== Exercise description ==
Give the number of lines containing "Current" in this listing, with no other words.

== Records for this exercise ==

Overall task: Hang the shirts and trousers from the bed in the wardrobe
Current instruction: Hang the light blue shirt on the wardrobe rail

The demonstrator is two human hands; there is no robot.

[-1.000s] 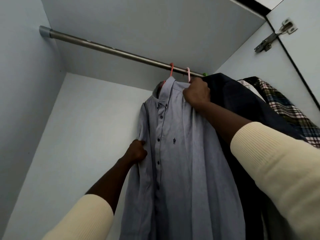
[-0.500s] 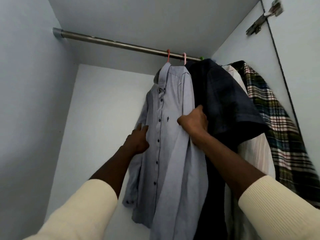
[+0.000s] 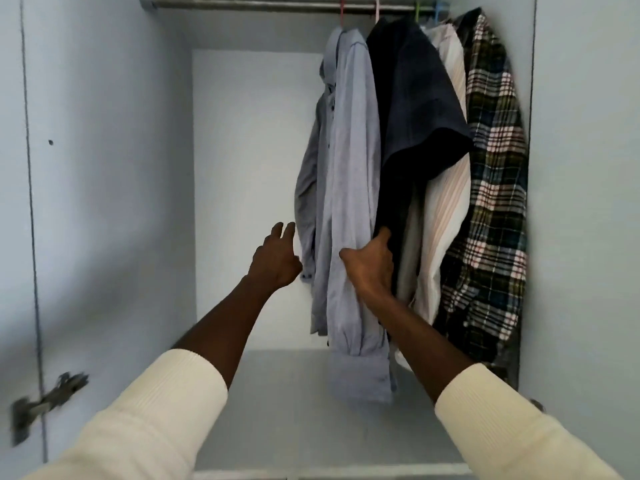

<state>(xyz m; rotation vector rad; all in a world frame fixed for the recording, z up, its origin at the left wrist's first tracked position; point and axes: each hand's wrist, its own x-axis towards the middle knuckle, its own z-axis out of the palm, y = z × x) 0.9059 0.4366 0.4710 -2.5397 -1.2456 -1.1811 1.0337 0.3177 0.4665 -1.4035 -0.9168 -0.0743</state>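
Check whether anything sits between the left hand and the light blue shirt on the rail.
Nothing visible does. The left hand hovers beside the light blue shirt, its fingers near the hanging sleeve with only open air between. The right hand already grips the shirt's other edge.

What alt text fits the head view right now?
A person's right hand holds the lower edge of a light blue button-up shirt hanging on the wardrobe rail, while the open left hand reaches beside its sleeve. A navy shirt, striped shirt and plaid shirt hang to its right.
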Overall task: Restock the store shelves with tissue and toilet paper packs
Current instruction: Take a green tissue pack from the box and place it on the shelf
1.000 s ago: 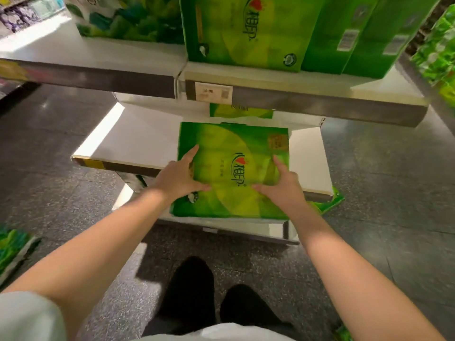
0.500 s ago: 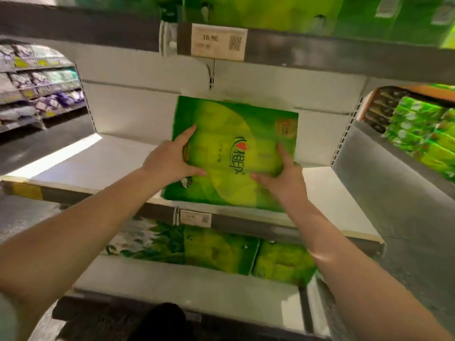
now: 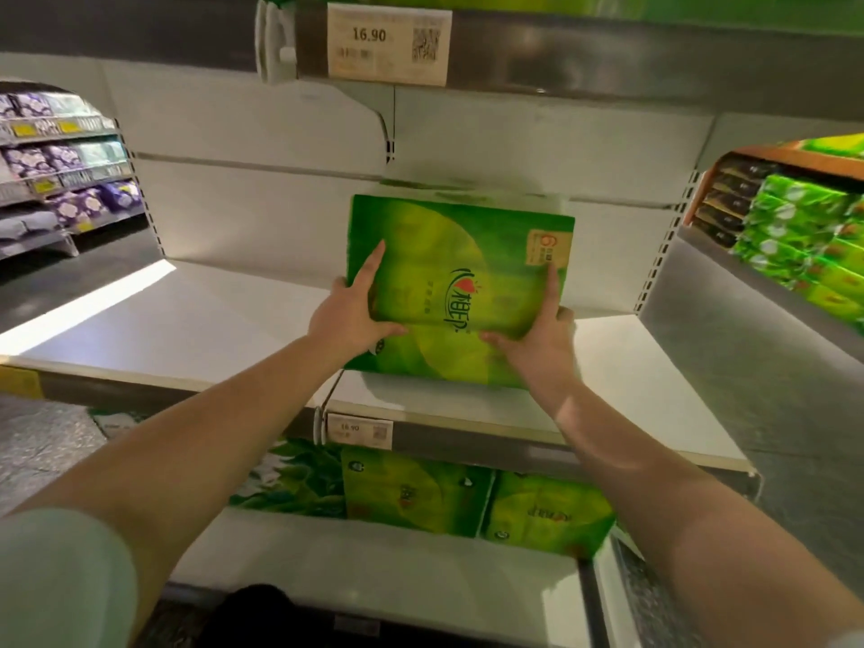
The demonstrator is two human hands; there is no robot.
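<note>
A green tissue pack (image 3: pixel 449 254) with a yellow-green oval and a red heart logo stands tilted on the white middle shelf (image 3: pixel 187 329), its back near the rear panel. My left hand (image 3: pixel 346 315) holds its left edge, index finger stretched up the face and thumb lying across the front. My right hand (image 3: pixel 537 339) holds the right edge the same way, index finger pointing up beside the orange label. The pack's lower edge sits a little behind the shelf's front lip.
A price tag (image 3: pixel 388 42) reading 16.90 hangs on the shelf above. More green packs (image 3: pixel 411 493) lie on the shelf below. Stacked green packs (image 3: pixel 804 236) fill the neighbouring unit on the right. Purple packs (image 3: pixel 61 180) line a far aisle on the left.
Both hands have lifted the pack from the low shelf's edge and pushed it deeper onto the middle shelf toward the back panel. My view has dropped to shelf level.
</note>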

== The completed task ==
2